* ACTION ITEM: Each line from the top of the listing down to and including the line with "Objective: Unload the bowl" must be duplicated exactly; pictures are to be skipped.

* RECORDED DATA:
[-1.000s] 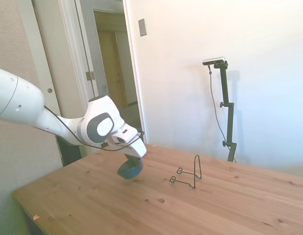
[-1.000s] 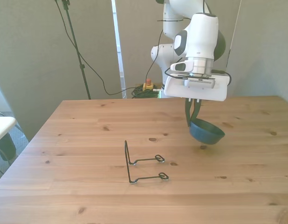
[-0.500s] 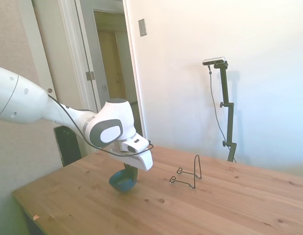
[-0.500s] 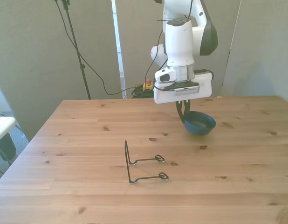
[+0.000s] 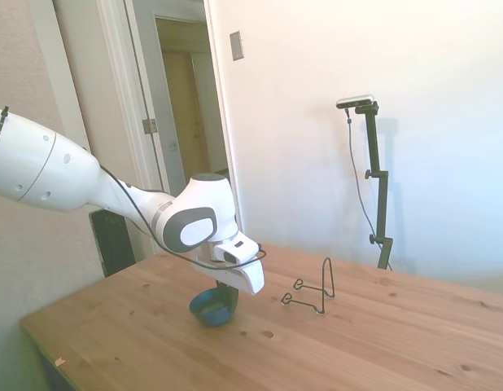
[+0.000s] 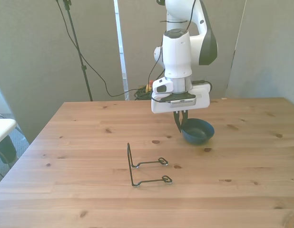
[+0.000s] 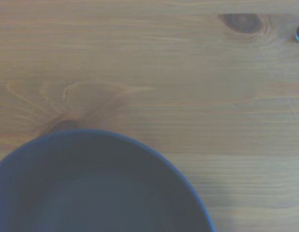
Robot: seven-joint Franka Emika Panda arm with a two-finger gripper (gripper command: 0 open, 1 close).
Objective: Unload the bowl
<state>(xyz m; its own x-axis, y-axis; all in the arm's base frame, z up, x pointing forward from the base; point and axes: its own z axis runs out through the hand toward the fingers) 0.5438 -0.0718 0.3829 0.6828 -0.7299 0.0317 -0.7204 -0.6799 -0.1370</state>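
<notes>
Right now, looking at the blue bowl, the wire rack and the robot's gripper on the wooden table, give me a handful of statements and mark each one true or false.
1. The small round blue bowl sits upright on the wooden table. True.
2. The bowl rests in the thin black wire rack. False: the rack holds nothing, and the bowl stands apart from it, toward the front view's right.
3. The white arm's gripper is down at the bowl's rim. True: its fingers reach the rim on the side toward the front view's left.
4. The bowl is full of food. False: its darker teal inside shows nothing in it in the wrist view.
5. The rack lies flat, knocked over. False: it stands on its two looped feet with its back upright.
</notes>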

* EXERCISE RESULT:
[-1.000s] 
[-1.000s] 
[-0.500s] 
[-0.500s] 
[+0.000s] 
[+0.000s] 
[+0.000s] 
Robot: seven-joint Franka Emika Panda arm with a two-finger gripper (gripper command: 0 open, 1 close).
Objective: Unload the bowl

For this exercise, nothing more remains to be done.